In 2010, Torrance Transit began replacing its bus fleet with a purchase of 10 gasoline-electric hybrid New Flyer (NFI) GE40LFRs; 20 compressed natural gas (CNG)-powered NFI C40LFRs were delivered in 2011, joined by 9 more CNG NFI XN40s in 2012. The new buses were delivered with a new paint scheme which marked the start of a rebranding effort by the agency.

| Make/Model | Fleet numbers | Year | Engines | Transmission |
| New Flyer GE40LFR | 300–309 | 2010 | Ford Triton V10 | ISE ThunderVolt TB40-HG |
| New Flyer C40LFR | 310–329 | 2011 | Cummins Westport ISL G EPA10 | Allison B400R |
| New Flyer XN40 | 330–338 | 2012 |
| 339-362 | 2016 | Cummins Westport ISL G EPA13 |
| 363-382 | 2026 | Cummins Westport L9N |

=== ZEST ===
In 1993, Torrance Transit rolled out the Zero Emissions Surface Transit (ZEST) bus, a 25-seat, 29-foot coach which was the largest battery-powered transit vehicle in the United States at the time. ZEST was built by Specialty Vehicle Manufacturing Corporation (SVMC) using a Hughes Aircraft Company-developed powertrain, at a cost of . SVMC in turn had subcontracted the assembly of ZEST to the ACL Technologies division of AAI Corporation, a defense contractor. ZEST had a claimed range of 75 mi or 10 hours of operation, and the battery pack was designed to be easily replaceable to minimize the time spent out of service while charging.

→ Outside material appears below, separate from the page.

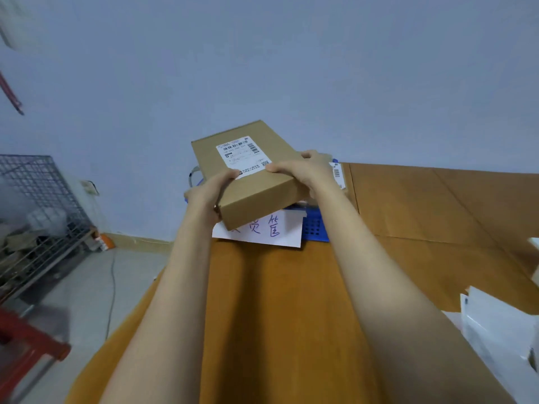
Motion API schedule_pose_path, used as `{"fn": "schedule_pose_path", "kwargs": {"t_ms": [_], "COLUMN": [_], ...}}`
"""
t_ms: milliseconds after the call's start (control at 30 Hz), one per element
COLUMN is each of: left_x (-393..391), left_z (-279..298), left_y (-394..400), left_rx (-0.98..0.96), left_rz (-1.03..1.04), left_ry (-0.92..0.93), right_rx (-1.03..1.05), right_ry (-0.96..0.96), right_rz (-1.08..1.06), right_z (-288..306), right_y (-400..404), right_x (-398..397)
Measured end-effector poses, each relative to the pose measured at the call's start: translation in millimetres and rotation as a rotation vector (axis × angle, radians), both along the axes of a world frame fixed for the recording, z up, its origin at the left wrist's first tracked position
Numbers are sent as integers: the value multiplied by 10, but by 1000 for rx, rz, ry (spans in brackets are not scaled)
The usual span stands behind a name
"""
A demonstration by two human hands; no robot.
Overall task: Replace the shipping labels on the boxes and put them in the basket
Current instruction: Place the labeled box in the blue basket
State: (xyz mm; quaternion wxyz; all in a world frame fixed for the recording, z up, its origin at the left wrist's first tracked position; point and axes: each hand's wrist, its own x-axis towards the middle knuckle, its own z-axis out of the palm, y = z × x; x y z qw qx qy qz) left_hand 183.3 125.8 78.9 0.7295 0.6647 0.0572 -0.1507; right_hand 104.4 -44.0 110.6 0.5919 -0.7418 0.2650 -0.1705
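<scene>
Both bare forearms reach forward from the bottom of the view over a table [277, 301] covered in brown cardboard sheeting. Each hand clamps one side of a flat cardboard box [253, 182]: the left hand [208, 193] grips its left near corner with the thumb on top, and the right hand [303, 170] wraps its right edge, fingers curled over the far side. A white shipping label [243, 156] with barcodes sits on the box's top face. The box is held in the air, tilted, above a blue basket [313, 225] standing at the table's far edge, with a white paper sign [262, 231] bearing handwritten characters on the basket's front. White papers [495, 325] lie at the table's right edge. A wire mesh rack [35, 205] stands on the floor to the left.
</scene>
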Motion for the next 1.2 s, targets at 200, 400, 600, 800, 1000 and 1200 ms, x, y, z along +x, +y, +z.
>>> {"fn": "schedule_pose_path", "kwargs": {"t_ms": [200, 400, 600, 800, 1000, 1200], "left_x": [533, 504, 783, 954, 1143, 1105], "left_z": [-19, 45, -49, -141, -262, -428], "left_y": [-212, -349, -103, -141, -154, -213], "left_rx": [-93, -301, -282, -171, 95, 455], "left_rz": [54, 160, 215, 198, 257, 280], "left_ry": [44, 70, -42, -64, -138, -207], "right_rx": [291, 669, 498, 358, 256, 10], "right_ry": [-159, -209, -127, -104, -103, 17], "right_rz": [-214, -98, -78, -68, -63, -105], "right_z": [-235, -219, -294, -260, -247, -414], "right_y": [36, 48, -275, -369, -438, -468], "right_x": [324, 574, 746, 996, 1096, 1176]}}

After several years in operation, service was trimmed back from the morning and afternoon peak commutes to just a lunchtime shuttle from employers to restaurants in order to extend its life. In an interview, John Hall with Torrance Transit stated "[The battery technology] is a long way from where it needs to be. Its useful hours [of service] are not enough. We have learned a lot making this a worthwhile investment. It has a ways to go before it gets to an everyday transit application."

=== Hybrids ===
In 2000, Torrance Transit took delivery of two Orion VI hybrid buses equipped with Lockheed-developed HybriDrive series hybrid powertrains. One of the buses, fleet no. 401, was damaged beyond repair in a fire that occurred on September 25, 2002; nearly four years later in June 2006, Orion Bus Industries agreed to buy back the burned hulk from Torrance for $80,000. The remaining Orion VI continued to serve through at least 2010, but was dropped from the fleet by 2014.

The ten gasoline-electric hybrid New Flyer GE40LFR buses delivered in 2010 were procured as part of a joint purchase with other California transit agencies, with Montebello Bus Lines serving as the lead agency. Under the terms of the pilot program, the federal government subsidy was increased from 80% to 90% of the cost of each hybrid bus.